_Your assignment:_ Each line below that contains the word "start" must be copied.

═════ Data shown ═════

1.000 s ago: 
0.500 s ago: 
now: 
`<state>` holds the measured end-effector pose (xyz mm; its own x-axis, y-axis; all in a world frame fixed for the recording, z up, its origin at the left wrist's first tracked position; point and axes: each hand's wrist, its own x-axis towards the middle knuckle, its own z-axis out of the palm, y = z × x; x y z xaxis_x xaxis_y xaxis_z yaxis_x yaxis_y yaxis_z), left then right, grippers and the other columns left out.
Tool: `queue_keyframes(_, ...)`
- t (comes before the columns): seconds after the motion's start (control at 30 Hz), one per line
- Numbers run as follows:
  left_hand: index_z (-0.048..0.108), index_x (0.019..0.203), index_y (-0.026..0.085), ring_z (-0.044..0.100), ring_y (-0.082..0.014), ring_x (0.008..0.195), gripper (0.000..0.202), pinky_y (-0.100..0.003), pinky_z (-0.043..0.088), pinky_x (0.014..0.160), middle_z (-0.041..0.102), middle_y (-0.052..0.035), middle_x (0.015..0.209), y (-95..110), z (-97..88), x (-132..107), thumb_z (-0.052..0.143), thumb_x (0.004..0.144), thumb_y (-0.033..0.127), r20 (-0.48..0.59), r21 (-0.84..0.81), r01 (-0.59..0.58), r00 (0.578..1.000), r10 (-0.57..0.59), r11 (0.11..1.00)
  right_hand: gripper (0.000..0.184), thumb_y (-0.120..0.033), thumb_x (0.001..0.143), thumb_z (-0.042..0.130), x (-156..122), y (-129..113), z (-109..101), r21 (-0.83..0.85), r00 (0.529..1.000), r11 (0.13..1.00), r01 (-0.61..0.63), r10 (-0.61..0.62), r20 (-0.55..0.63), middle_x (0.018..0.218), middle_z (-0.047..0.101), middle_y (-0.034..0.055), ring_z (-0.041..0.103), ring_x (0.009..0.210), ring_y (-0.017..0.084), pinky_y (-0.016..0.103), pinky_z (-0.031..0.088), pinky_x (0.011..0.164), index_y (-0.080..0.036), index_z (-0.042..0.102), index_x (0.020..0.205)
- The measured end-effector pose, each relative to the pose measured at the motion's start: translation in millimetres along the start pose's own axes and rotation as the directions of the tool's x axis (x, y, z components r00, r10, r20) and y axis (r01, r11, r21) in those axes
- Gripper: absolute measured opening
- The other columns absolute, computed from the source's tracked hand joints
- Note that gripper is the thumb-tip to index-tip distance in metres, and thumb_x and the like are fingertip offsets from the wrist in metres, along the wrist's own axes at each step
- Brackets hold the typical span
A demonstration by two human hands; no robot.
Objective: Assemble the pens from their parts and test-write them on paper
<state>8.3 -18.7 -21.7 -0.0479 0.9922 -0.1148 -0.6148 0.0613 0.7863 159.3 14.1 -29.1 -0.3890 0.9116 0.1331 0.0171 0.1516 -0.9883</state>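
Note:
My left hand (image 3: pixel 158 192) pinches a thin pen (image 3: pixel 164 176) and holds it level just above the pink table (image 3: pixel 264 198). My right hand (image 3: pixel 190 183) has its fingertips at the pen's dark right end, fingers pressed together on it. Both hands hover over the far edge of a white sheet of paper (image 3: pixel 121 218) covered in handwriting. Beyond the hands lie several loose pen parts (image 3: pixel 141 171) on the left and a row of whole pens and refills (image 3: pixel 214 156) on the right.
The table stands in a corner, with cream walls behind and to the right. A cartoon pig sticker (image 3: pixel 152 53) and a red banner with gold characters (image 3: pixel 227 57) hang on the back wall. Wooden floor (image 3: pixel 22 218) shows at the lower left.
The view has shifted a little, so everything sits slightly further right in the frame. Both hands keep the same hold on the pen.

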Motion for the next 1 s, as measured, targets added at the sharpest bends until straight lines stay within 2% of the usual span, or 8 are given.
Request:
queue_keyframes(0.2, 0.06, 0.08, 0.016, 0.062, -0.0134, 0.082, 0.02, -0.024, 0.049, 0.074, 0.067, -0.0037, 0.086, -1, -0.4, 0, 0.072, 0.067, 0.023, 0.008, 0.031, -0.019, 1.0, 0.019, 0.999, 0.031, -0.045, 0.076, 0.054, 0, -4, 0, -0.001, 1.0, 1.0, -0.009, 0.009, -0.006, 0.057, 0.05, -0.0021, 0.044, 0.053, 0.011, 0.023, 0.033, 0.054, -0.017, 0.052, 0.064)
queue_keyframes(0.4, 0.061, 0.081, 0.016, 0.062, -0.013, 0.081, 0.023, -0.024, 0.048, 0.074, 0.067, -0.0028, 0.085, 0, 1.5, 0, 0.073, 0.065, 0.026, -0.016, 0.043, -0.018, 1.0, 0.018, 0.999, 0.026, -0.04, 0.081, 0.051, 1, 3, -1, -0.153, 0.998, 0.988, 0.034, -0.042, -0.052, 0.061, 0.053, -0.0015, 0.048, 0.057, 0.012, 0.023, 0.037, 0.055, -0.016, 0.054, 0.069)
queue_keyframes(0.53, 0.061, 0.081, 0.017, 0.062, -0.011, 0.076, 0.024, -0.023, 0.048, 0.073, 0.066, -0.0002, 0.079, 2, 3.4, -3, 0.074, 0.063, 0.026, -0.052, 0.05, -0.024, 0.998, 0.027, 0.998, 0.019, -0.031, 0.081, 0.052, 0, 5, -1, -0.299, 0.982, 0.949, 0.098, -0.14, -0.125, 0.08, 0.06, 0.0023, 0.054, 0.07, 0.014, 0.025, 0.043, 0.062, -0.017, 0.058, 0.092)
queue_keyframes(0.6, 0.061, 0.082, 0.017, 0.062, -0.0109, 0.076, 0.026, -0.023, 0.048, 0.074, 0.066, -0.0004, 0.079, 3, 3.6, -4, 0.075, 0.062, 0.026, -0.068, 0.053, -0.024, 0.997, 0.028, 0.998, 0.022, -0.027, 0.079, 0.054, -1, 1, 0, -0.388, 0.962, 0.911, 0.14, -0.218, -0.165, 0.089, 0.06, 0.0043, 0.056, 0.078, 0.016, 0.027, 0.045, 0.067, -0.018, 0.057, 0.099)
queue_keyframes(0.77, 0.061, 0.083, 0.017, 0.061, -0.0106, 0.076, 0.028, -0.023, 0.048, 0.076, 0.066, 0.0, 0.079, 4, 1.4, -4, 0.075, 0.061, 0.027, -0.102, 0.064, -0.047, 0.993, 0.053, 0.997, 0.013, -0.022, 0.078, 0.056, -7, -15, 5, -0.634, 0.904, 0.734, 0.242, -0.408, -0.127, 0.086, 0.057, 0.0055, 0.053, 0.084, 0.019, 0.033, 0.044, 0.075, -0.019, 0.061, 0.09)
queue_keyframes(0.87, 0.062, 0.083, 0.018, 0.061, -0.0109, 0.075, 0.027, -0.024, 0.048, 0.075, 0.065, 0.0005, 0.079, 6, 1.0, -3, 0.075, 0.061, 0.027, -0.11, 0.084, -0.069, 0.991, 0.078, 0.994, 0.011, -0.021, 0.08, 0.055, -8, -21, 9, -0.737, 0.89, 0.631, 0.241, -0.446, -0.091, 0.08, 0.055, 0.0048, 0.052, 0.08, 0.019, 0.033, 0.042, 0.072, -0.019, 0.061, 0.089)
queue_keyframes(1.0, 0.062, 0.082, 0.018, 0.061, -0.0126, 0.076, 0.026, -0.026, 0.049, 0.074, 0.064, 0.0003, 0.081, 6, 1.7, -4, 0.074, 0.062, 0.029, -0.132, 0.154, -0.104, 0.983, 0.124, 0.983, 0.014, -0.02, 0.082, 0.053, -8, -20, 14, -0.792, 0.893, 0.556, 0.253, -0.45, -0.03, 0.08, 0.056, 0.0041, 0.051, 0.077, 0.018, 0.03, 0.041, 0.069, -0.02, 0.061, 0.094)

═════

_Task solution:_
- t (comes before the columns): seconds after the motion's start (control at 30 Hz), one per line
- The measured end-effector pose, each relative to the pose measured at the motion's start: translation in millimetres along the start pose's own axes and rotation as the directions of the tool's x axis (x, y, z components r00, r10, r20) and y axis (r01, r11, r21) in those axes

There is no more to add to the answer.